Below are the records; give again exactly the line with "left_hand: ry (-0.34", the line with "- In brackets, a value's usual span", and each line that lies between them, and nothing besides.
Content starts
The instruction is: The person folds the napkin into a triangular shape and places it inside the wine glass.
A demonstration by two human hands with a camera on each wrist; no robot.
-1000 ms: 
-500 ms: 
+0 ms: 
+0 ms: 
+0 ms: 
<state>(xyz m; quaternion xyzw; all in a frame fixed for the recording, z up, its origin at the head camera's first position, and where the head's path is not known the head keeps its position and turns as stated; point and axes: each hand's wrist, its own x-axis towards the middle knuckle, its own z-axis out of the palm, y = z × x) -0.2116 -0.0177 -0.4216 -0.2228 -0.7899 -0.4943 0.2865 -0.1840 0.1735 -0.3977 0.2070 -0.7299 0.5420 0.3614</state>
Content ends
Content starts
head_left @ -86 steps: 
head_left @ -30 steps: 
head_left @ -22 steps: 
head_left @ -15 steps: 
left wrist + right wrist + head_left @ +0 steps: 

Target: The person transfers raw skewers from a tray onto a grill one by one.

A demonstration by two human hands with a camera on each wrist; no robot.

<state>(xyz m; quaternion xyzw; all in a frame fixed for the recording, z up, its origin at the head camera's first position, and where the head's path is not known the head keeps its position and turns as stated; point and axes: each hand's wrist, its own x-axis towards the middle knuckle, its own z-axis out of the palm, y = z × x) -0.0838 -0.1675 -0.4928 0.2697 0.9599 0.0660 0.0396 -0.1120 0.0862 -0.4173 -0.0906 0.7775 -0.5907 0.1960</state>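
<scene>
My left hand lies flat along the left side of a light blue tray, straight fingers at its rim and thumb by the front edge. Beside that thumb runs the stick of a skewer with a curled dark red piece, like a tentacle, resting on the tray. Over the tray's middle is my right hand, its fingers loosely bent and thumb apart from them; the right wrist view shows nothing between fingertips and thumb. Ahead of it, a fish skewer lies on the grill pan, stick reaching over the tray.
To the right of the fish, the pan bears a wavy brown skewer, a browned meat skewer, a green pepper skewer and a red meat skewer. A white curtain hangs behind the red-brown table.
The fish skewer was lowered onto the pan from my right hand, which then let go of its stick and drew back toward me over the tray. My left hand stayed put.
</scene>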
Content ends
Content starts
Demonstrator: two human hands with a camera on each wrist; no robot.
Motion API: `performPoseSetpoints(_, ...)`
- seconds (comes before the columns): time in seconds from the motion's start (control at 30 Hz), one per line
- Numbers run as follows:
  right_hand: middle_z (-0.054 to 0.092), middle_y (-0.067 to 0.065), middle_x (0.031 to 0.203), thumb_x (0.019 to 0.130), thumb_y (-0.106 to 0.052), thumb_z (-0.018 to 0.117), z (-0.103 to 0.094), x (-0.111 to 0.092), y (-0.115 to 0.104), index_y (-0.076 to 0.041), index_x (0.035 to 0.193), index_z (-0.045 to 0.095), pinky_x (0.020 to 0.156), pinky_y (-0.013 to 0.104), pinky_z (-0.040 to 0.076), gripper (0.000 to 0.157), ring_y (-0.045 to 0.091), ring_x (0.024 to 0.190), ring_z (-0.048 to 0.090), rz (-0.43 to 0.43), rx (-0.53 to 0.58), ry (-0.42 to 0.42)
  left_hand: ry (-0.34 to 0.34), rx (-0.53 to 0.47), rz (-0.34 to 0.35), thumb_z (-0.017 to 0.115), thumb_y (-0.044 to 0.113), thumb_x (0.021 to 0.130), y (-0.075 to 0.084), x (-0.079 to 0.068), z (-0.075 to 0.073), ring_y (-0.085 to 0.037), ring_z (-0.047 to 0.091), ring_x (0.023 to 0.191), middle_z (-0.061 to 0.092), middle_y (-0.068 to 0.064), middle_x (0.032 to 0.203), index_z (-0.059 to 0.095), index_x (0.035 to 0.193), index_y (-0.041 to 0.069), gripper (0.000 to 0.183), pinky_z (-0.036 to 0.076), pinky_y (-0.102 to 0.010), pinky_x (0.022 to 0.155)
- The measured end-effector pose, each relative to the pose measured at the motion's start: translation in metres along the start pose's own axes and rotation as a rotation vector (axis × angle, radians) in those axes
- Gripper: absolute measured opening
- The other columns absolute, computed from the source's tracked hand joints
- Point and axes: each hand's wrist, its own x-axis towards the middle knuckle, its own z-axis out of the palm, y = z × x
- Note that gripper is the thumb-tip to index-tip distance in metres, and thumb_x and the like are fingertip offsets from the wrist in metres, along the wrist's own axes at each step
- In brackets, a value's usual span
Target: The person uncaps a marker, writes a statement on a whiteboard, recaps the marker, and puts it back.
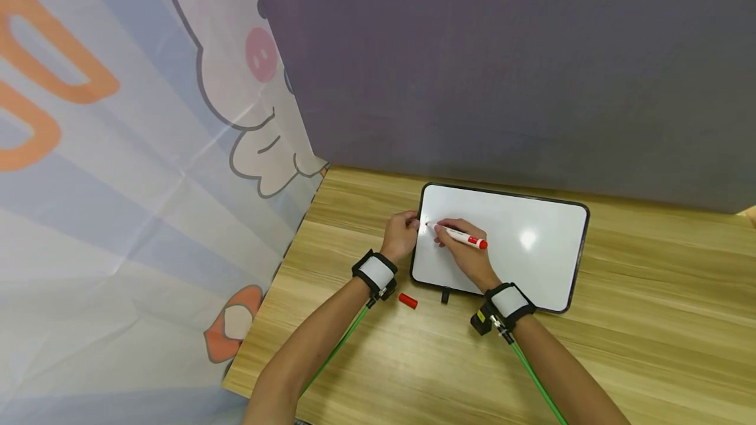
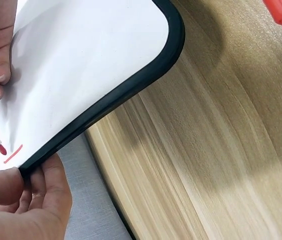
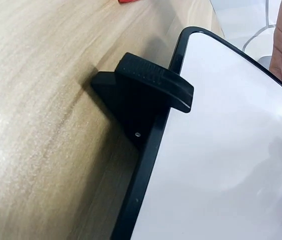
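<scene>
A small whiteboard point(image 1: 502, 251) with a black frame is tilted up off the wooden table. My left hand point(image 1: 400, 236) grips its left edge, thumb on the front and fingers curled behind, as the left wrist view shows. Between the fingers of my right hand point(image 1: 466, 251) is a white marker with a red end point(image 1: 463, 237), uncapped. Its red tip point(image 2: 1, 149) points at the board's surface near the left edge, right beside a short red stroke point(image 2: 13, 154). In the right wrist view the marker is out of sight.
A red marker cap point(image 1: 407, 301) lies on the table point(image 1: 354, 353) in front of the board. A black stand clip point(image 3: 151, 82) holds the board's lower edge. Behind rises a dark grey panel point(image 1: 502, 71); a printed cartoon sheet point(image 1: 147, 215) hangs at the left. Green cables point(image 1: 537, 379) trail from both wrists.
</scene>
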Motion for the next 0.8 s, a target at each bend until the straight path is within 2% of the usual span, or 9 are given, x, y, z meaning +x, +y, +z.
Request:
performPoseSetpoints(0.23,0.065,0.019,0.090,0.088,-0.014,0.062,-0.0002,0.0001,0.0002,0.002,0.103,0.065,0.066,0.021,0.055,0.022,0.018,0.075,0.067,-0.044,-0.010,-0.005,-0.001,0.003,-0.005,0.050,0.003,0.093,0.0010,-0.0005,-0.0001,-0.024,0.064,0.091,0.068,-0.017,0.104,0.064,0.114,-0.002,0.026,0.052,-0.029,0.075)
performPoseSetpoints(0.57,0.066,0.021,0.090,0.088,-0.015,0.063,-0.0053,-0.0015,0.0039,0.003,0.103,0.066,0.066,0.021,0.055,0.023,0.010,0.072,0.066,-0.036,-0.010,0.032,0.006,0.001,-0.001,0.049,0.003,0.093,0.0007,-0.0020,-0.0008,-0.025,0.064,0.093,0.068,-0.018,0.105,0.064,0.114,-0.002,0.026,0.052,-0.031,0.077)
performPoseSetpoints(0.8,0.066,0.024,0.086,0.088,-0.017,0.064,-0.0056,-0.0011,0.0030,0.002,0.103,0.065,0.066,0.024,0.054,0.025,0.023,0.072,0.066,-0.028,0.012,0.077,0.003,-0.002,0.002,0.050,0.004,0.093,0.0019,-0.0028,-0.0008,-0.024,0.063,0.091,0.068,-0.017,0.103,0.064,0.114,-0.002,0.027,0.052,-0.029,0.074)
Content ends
> Response for this exercise
  left_hand: ry (-0.34 to 0.34), rx (-0.53 to 0.47), rz (-0.34 to 0.35), thumb_z (-0.017 to 0.115), thumb_y (-0.044 to 0.113), thumb_x (0.021 to 0.130), y (-0.075 to 0.084), x (-0.079 to 0.068), z (-0.075 to 0.073), ring_y (-0.085 to 0.037), ring_z (-0.047 to 0.091), ring_x (0.023 to 0.191), middle_z (-0.061 to 0.092), middle_y (-0.068 to 0.064), middle_x (0.032 to 0.203), index_z (-0.059 to 0.095), index_x (0.035 to 0.193), index_y (-0.041 to 0.069), gripper (0.000 to 0.183), pinky_z (-0.036 to 0.076), pinky_y (-0.102 to 0.010), pinky_x (0.022 to 0.155)
- The measured end-effector pose, each relative to the pose measured at the motion's start: translation in metres along the start pose's own axes and rotation as a rotation vector (axis × angle, radians) in those axes
- Gripper: absolute measured opening
- The other columns absolute, computed from the source's tracked hand joints
- Point and axes: each hand's wrist, its own x-axis towards the middle knuckle, its own z-axis out of the palm, y = z × x
- Note that gripper is the thumb-tip to index-tip distance in metres, and thumb_x and the like are fingertip offsets from the wrist in metres, along the wrist's own axes at each step
- In brackets, a value's usual span

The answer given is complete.